* [Instructions to follow]: Write the listing out again in full. Every character must match.

* [Dataset content]:
====
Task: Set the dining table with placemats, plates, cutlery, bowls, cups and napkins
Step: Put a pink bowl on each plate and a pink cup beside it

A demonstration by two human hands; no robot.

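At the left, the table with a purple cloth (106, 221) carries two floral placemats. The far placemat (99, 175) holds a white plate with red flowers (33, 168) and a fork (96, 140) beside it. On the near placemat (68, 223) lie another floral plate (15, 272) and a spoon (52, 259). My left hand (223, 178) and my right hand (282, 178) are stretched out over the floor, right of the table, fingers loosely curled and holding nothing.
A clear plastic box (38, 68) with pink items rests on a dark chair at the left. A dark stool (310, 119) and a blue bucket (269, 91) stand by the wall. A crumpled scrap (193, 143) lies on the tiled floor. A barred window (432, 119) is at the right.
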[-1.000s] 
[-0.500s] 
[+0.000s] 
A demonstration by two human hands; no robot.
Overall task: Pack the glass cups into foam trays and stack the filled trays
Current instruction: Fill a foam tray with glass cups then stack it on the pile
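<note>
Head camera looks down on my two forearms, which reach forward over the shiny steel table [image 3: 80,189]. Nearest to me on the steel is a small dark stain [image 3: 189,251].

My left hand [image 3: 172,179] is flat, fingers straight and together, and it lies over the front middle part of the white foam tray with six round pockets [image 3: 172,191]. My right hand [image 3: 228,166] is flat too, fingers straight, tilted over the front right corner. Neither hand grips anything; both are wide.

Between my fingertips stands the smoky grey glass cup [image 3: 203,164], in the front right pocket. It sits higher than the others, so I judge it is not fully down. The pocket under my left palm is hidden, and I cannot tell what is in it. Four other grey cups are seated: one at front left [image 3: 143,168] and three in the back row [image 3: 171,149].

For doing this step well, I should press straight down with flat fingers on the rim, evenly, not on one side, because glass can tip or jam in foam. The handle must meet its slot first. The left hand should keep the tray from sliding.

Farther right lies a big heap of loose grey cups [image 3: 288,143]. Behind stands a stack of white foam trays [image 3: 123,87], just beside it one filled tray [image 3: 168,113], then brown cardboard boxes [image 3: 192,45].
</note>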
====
* [Response to this exercise]:
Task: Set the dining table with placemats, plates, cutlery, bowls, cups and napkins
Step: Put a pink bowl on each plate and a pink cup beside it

A demonstration by two human hands; no robot.

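At the left, the table with a purple cloth (106, 221) carries two floral placemats. The far placemat (99, 175) holds a white plate with red flowers (33, 168) and a fork (96, 140) beside it. On the near placemat (68, 223) lie another floral plate (15, 272) and a spoon (52, 259). My left hand (223, 178) and my right hand (282, 178) are stretched out over the floor, right of the table, fingers loosely curled and holding nothing.
A clear plastic box (38, 68) with pink items rests on a dark chair at the left. A dark stool (310, 119) and a blue bucket (269, 91) stand by the wall. A crumpled scrap (193, 143) lies on the tiled floor. A barred window (432, 119) is at the right.
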[-1.000s] 
[-0.500s] 
[+0.000s] 
A demonstration by two human hands; no robot.
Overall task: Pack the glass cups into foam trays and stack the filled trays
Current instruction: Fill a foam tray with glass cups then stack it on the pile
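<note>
Head camera looks down on my two forearms, which reach forward over the shiny steel table [image 3: 80,189]. Nearest to me on the steel is a small dark stain [image 3: 189,251].

My left hand [image 3: 172,179] is flat, fingers straight and together, and it lies over the front middle part of the white foam tray with six round pockets [image 3: 172,191]. My right hand [image 3: 228,166] is flat too, fingers straight, tilted over the front right corner. Neither hand grips anything; both are wide.

Between my fingertips stands the smoky grey glass cup [image 3: 203,164], in the front right pocket. It sits higher than the others, so I judge it is not fully down. The pocket under my left palm is hidden, and I cannot tell what is in it. Four other grey cups are seated: one at front left [image 3: 143,168] and three in the back row [image 3: 171,149].

For doing this step well, I should press straight down with flat fingers on the rim, evenly, not on one side, because glass can tip or jam in foam. The handle must meet its slot first. The left hand should keep the tray from sliding.

Farther right lies a big heap of loose grey cups [image 3: 288,143]. Behind stands a stack of white foam trays [image 3: 123,87], just beside it one filled tray [image 3: 168,113], then brown cardboard boxes [image 3: 192,45].
</note>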

Nothing remains to be done, and the exercise is complete.